A marked increase in the amount of heroin flowing into the town and the recent drug-related deaths of three teenagers have sparked concern among residents and police in Oro Valley.
In 2007, Oro Valley police seized 27 grams of heroin. By December 2008, officers had taken nearly 100 grams of heroin off the streets.
A bust last week brings the 2009 total to 55 grams — on pace to more than double last year’s take.
“This is definitely a very dangerous trend,” Oro Valley Police Sgt. Mike McBride said last week.
Drug busts have become a common occurrence for Oro Valley investigators.
Last Tuesday afternoon, members of the force’s Community Action Team followed two men from a house in Oro Valley to the parking lot of a Walgreens’ store at First Avenue and River Road.
There, the men met a woman who had arranged to buy heroin, according to police. The Oro Valley officers rushed in before the drug transaction could take place and arrested the men.
The men told officers they had come to the U.S. illegally from Mexico.
They had with them about 10 grams of heroin worth as much as $1,000 and a small amount of cocaine of undetermined value.
While the demonstrable increase of such drug activity in Oro Valley has raised concerns, the increasingly young age of people using heroin troubles local police.
Last year, town police arrested a 15-year-old who already had begun to use heroin intravenously.
The arrest shocked police because most users, especially youthful experimenters, start out by snorting or smoking powder forms of heroin.
Once the addiction grabs hold, users often resort to intravenous use to get the desired high.
It’s a junkie’s cost-benefit analysis with potentially deadly consequences.
The grip of addiction
On March 18, 17-year-old Evan Cueto was rushed to a local hospital where doctors later pronounced him dead.
According to statements by a Pima County Sheriff’s Department spokesperson, the boy died of a likely heroin overdose.
Amphitheater School District officials confirmed that the boy attended Canyon Del Oro High School.
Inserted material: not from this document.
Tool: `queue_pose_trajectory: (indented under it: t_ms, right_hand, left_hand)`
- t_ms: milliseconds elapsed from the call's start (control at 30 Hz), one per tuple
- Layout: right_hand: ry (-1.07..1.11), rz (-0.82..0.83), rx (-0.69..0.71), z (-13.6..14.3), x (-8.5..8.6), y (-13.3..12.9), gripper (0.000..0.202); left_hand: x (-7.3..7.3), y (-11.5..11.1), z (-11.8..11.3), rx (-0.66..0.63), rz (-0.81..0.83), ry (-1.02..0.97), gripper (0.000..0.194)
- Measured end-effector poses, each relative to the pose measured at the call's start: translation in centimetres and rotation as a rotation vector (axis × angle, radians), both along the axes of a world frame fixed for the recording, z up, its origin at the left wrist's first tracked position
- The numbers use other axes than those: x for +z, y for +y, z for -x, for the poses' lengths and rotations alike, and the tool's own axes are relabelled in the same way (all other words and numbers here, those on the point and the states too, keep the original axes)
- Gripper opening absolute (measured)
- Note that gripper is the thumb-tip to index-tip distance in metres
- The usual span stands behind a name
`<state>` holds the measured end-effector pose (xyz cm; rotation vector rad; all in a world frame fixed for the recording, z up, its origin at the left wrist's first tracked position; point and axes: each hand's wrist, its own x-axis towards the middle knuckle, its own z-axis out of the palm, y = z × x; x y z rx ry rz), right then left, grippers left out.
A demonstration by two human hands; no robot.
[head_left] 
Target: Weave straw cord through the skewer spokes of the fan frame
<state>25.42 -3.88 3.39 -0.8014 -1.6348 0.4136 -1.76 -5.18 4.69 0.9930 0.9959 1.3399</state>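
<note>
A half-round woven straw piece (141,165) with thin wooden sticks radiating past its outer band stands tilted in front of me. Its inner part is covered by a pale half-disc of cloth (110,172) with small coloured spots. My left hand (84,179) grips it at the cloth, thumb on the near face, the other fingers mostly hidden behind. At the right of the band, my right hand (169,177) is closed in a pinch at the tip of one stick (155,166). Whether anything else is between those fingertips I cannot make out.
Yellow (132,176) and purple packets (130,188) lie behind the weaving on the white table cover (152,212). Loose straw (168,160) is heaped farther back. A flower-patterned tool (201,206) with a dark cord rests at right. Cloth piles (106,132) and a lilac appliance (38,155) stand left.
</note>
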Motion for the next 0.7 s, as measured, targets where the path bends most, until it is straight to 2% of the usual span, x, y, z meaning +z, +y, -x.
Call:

Last August, two Northwest teens died from drug-related overdoses.
Autopsy reports revealed that the boys — a 17-year-old CDO student and an 18-year-old former CDO student — both died from fatal doses of methadone.
Doctors at rehabilitation clinics often prescribe methadone to recovering heroin addicts.
A powerful painkiller, the drug produces muted heroin-like effects, according to drug studies. But unlike heroin, the drug acts slowly.
When methadone is taken to get high, users who don’t feel the drug’s effects rapidly often will take multiple doses.
“Methadone has a very long half-life in the body,” said Dr. Richard Wahl, a pediatrician with the University Medical Center.
That half-life means the drug lingers in the body, increasing the risk of overdose and death.
Wahl has been the medical director at the Pima County Juvenile Detention Center since 2004. He has worked at the jail since the mid-1990s.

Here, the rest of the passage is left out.